Apatite has frequently been reported from metasomatized mantle xenoliths in a number of locations world-wide and, therefore, is potentially an important reservoir of halogens, REE, and P in the Earth’s mantle (Frey and Green 1974; Yaxley et al. 1991; Haggerty et al. 1994; Ionov et al. 1993, 1994, 1997; Matsumoto et al. 1997; Yaxley et al. 1998; Yaxley and Kemenetsky 1999; Coltorti et al. 1999; O’Reilly and Griffin 2000). If precipitated from a carbonatite melt in the Earth’s mantle (e.g., Green and Wallace 1988; Yaxley et al. 1991), apatite may play an important role in mantle metasomatism on a global scale (Green and Wallace 1988; Yaxley et al. 1991; Baker and Wyllie 1992; Klemme et al. 1995; Yaxley et al. 1998). Furthermore, apatite is likely to be the host for P during recycling of sediments in subduction zones, as subducted sediments contain significant amounts of P (e.g., Sorensen and Grossman 1993, Plank and Langmuir 1998). Sediment melting during subduction (Plank and Langmuir 1993; Nichols et al. 1994; Elliott et al. 1997; Rosenbaum et al. 1997) is a viable mechanism for refertilizing the Earth’s mantle in terms of P. However, there is very little information as to what the fate of subducted P-bearing and carbonate-rich sediments is, but early experimental studies (Biggar 1966; see also Boettcher et al. 1980) seemed to suggest that primary melts derived from these sediments are broadly “carbonatitic” in nature. Under these circumstances, apatite may, as a residual accessory phase, play a key role in controlling the trace-element budget of melts formed from subducted sediments.

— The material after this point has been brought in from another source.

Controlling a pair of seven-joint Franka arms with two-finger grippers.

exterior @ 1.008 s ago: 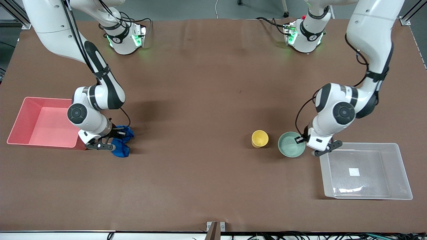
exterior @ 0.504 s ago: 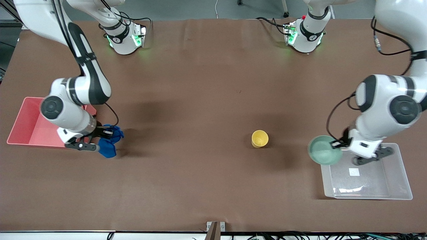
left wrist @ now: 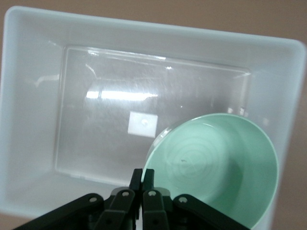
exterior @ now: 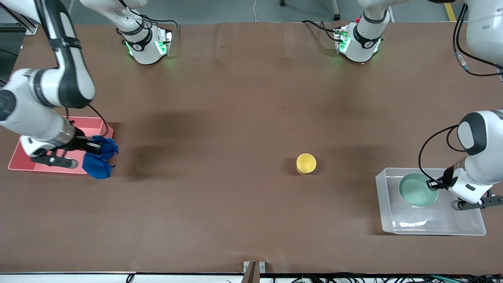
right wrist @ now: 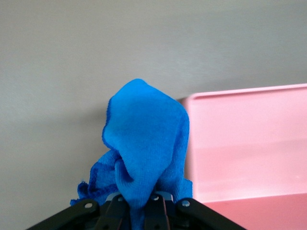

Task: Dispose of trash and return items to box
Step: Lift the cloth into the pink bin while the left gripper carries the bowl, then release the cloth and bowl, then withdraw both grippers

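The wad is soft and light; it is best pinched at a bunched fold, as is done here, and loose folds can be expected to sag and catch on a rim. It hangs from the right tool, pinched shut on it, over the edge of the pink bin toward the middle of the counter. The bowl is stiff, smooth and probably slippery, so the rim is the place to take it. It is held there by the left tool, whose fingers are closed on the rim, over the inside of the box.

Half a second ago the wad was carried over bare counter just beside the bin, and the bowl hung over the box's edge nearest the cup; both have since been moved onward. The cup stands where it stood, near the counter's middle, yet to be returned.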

Watson and Green (1981) reported a significant influence of bulk composition on measured mineral/melt trace element partition coefficients between apatite and a variety of silicate melts (Dapatite/melt). Their data indicated strongly decreasing Dapatite/melt with decreasing silica activity of the melt. One of the aims of the present study was to test trends observed by Watson and Green (1981) and investigate trace-element partitioning between apatite and carbonatite melt, i.e., with a melt with very low silica activity. Furthermore, a similar influence of melt composition on trace-element partition coefficients also has been suggested by Blundy and Dalton (2000), who found somewhat different trace-element partitioning between clinopyroxene and silicate and carbonatite melt, respectively.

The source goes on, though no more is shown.